AUTHOR=Fan Xinmiao , Ping Lu , Sun Hao , Chen Yushan , Wang Pu , Liu Tao , Jiang Rui , Zhang Xuegong , Chen Xiaowei TITLE=Whole-Exome Sequencing of Discordant Monozygotic Twin Families for Identification of Candidate Genes for Microtia-Atresia JOURNAL=Frontiers in Genetics VOLUME=11 YEAR=2020 URL=https://www.frontiersin.org/journals/genetics/articles/10.3389/fgene.2020.568052 DOI=10.3389/fgene.2020.568052 ISSN=1664-8021 ABSTRACT=Objective

We used data from twins and their families to probe the genetic factors contributing to microtia-atresia, in particular, early post-twinning variations that potentially account for the discordant phenotypes of monozygotic twin pairs.

Methods

Six families of monozygotic twins discordant for congenital microtia-atresia were recruited for study. The six patients shared a consistent clinical phenotype of unilateral microtia-atresia. Whole-exome sequencing (WES) was performed for all six twin pairs and their parents. Family segregation and multiple bioinformatics methods were applied to identify suspicious mutations in all families. Recurring mutations commonly detected in at least two families were highlighted. All variants were validated via Sanger sequencing.
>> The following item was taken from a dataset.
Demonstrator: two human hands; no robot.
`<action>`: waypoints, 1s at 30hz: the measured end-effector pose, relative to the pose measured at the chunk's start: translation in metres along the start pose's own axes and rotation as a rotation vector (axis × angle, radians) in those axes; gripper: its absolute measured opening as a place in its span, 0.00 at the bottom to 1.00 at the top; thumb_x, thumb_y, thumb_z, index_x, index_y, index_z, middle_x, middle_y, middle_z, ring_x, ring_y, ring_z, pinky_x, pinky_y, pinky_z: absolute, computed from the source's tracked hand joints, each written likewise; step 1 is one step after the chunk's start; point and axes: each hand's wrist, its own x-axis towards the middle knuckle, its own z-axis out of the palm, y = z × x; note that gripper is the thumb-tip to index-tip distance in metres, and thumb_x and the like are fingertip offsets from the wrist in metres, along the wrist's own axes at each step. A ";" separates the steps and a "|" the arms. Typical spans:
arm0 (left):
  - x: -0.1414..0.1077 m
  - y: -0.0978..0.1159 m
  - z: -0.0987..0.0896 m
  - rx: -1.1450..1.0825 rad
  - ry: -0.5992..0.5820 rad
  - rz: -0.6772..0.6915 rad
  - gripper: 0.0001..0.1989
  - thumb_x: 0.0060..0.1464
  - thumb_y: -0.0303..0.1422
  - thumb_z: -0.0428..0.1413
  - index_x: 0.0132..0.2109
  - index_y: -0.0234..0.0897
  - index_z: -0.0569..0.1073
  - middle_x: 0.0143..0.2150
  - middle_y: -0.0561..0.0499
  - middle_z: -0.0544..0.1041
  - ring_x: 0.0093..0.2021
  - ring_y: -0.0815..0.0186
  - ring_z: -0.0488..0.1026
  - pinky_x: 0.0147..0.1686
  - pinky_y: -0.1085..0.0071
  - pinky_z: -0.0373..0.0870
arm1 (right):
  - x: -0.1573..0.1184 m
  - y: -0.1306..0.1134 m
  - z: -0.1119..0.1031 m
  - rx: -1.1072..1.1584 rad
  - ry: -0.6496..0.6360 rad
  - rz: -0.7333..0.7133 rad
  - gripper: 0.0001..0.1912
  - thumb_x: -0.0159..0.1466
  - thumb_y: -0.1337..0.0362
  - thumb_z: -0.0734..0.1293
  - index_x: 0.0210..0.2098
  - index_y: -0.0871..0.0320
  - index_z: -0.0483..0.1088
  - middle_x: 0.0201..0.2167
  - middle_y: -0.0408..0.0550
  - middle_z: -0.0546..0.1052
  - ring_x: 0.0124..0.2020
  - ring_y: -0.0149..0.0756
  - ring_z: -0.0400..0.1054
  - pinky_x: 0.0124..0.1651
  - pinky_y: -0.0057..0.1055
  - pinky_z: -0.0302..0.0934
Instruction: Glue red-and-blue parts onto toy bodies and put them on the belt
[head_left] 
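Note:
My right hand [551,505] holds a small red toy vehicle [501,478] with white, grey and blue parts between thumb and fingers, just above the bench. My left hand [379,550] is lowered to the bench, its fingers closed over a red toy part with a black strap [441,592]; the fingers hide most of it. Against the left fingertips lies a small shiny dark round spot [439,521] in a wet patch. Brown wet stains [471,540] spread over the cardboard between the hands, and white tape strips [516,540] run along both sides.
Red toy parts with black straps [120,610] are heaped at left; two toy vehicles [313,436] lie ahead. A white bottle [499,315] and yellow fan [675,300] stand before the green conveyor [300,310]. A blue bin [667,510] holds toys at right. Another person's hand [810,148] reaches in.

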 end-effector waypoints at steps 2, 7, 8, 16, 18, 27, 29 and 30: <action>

Gene Ontology (GO) analysis was performed to identify candidate gene sets and related pathways. Copy number variation (CNV), linkage analysis, association analysis and machine learning methods were additionally applied to isolate candidate mutations, and comparative genomics and structural modeling tools used to evaluate their potential roles in onset of microtia-atresia.

Results

Our analyses revealed 61 genes with suspected mutations associated with microtia-atresia. Five (HOXA4, MUC6, CHST15, TBX10, and AMER1) contained 7 de novo mutations that appeared in at least two families, which have been previously reported as pathogenic for other diseases. Among these, HOXA4 (c.920A>C, p.H307P) was determined as the most likely pathogenic variant for microtia-atresia. GO analysis revealed four gene sets involving 11 pathways potentially related to underlying pathogenesis of the disease. CNVs in three genes (UGT2B17, OVOS, and KATNAL2) were detected in at least two families. Linkage analysis disclosed 13 extra markers for the disease, of which two (FGFR1 and EYA1) were validated via machine learning analysis as plausible candidate genes for the disease.

Conclusion

Based on comprehensive genetic and bioinformatic analyses of WES data from six families of discordant monozygotic twins with microtia-atresia, we identified multiple candidate genes that may function in post-twinning onset of the disease. The collective findings provide novel insights into the pathogenesis of congenital microtia-atresia.